(Stored items)
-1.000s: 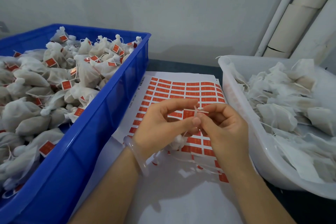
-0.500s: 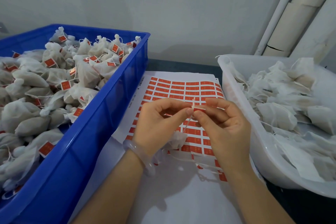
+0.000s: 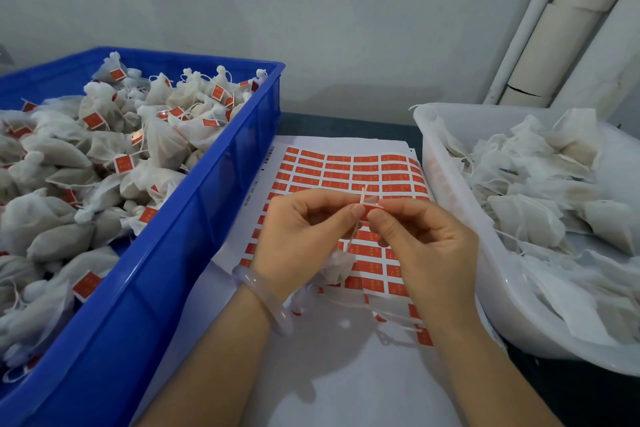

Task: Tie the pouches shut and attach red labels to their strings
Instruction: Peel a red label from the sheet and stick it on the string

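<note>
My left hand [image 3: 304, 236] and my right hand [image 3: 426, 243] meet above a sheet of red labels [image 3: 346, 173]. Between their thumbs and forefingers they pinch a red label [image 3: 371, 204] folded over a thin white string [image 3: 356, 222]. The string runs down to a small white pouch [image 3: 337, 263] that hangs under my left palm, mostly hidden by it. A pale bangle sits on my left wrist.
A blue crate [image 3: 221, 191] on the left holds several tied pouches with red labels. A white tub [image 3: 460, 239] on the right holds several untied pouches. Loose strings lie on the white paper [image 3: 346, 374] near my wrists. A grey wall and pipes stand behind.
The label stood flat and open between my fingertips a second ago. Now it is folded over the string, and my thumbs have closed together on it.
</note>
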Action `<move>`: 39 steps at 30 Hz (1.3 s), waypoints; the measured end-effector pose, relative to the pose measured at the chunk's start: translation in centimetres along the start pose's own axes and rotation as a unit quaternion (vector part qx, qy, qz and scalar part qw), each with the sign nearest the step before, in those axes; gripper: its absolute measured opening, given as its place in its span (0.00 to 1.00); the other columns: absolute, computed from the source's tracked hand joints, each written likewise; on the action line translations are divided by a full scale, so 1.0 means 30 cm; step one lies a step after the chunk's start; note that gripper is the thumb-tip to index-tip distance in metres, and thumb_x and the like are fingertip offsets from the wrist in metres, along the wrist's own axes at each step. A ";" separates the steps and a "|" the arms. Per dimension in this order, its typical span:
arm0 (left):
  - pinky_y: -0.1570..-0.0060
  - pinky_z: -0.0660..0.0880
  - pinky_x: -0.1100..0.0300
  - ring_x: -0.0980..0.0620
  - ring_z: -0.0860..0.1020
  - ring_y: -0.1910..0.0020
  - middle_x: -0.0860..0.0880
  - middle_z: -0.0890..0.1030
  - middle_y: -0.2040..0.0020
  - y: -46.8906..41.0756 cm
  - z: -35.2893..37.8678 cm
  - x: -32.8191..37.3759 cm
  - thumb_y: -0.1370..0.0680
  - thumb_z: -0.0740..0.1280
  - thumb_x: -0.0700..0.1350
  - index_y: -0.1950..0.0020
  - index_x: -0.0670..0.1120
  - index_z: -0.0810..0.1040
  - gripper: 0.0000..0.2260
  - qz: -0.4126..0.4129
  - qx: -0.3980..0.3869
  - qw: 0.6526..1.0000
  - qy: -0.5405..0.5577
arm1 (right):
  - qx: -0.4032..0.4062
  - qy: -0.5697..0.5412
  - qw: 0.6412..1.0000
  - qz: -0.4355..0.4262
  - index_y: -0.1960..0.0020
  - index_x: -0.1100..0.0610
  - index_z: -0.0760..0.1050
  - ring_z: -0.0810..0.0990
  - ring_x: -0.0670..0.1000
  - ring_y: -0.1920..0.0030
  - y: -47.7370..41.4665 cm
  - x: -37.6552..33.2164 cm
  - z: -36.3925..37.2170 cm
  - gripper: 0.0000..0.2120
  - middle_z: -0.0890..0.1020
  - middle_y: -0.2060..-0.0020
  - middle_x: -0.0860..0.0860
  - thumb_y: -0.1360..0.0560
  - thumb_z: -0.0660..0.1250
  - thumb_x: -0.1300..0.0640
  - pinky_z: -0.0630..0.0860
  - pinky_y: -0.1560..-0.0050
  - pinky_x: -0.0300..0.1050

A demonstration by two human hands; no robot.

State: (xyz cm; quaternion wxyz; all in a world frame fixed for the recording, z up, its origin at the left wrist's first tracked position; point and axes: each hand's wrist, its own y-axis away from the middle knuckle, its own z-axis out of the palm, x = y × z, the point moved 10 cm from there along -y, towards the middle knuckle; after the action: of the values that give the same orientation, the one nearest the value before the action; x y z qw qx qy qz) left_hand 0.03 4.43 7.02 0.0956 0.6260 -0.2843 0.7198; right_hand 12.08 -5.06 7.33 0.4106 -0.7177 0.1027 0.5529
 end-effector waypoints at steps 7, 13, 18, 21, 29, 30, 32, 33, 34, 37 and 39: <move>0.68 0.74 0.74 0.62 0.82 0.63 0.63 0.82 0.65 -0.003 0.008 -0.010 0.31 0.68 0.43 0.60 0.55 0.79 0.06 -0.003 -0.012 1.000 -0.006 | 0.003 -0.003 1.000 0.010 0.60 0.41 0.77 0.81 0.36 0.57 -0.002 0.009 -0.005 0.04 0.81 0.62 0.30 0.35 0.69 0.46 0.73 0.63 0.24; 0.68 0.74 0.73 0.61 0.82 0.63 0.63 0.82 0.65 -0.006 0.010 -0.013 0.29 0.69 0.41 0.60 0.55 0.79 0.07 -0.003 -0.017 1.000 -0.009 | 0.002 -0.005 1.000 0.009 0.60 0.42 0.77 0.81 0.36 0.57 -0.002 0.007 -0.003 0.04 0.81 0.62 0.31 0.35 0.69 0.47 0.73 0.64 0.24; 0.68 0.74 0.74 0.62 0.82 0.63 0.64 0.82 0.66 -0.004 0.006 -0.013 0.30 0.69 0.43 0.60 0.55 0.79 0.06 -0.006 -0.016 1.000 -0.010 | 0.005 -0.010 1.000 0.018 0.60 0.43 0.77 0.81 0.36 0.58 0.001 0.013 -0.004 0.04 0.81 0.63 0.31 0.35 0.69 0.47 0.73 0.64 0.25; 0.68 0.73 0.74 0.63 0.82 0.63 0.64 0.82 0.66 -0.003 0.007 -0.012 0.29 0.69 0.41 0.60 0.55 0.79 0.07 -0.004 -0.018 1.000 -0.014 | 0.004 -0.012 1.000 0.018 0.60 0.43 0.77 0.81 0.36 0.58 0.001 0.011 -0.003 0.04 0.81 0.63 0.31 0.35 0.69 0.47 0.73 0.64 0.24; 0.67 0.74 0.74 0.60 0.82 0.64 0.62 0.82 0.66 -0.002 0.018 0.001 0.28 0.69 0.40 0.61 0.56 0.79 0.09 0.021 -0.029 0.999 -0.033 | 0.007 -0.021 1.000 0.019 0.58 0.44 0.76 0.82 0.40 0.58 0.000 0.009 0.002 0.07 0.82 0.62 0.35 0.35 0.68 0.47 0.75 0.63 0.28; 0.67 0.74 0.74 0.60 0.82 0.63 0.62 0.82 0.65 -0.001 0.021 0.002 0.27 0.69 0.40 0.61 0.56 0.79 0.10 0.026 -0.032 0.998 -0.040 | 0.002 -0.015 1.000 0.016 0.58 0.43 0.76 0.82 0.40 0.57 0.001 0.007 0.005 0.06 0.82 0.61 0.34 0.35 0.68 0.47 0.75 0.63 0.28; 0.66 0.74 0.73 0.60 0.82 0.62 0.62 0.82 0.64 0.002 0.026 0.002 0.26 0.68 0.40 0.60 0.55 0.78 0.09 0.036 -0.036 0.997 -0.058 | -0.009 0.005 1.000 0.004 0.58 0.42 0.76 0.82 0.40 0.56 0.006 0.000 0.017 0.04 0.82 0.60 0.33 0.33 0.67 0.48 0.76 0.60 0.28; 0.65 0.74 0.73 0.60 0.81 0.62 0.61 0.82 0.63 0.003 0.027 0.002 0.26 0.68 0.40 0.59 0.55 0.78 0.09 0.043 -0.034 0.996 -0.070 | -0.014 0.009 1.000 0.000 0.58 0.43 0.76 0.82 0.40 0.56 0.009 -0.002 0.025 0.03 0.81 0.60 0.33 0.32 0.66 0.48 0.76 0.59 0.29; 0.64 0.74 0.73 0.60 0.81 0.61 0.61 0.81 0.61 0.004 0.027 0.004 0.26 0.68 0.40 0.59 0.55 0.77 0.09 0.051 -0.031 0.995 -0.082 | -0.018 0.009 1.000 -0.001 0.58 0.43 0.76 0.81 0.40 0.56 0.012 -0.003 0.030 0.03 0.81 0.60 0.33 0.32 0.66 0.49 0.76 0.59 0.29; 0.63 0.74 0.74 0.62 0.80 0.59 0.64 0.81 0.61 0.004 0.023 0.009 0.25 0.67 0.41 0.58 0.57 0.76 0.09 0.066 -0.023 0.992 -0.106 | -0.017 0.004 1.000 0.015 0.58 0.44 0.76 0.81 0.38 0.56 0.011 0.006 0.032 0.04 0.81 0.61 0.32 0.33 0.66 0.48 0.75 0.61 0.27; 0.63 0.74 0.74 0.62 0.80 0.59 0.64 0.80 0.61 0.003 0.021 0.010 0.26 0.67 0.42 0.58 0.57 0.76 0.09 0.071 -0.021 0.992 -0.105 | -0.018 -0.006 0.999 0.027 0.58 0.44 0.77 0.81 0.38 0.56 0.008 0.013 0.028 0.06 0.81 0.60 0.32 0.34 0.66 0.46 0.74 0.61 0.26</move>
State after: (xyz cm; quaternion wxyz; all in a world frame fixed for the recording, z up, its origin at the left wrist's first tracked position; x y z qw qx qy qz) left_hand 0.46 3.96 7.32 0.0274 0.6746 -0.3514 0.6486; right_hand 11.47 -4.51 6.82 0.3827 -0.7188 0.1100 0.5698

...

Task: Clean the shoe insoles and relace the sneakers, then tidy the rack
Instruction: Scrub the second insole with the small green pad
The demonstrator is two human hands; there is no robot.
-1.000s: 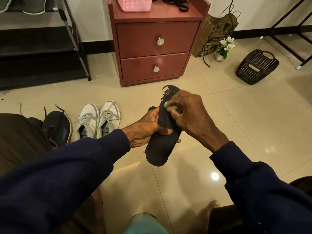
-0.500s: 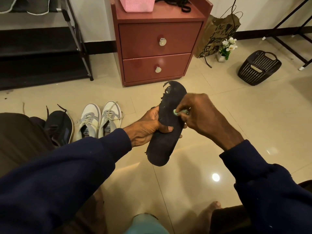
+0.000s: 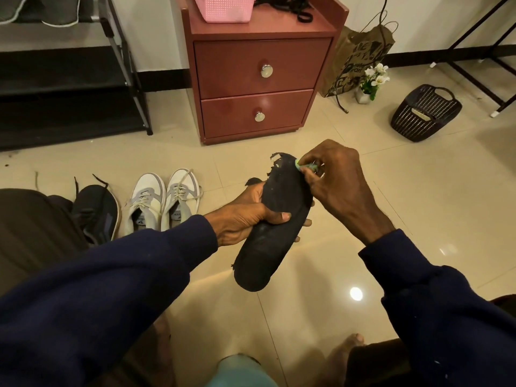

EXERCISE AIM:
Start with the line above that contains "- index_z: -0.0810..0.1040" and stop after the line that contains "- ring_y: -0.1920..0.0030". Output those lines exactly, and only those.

EXERCISE SOLUTION:
  - index_z: -0.0810..0.1040
  - gripper: 0.0000..0.2260
  - qz: -0.4126..0.4129
  - qx: -0.3980..0.3869
  - qw: 0.6526..1.0000
  - qy: -0.5405..0.5577
arm1 (right):
  - qx: -0.4032..0.4062
  - qy: -0.5697..0.5412
  - qw: 0.6412..1.0000
  - qz: -0.4355..0.4262
  - index_y: -0.1960..0.0020
  - index_x: -0.1100..0.0610
  - index_z: -0.0760..0.1050
  - ring_z: -0.0810..0.0990
  - ring_x: -0.0670..0.1000
  - ring_y: -0.1920..0.0030

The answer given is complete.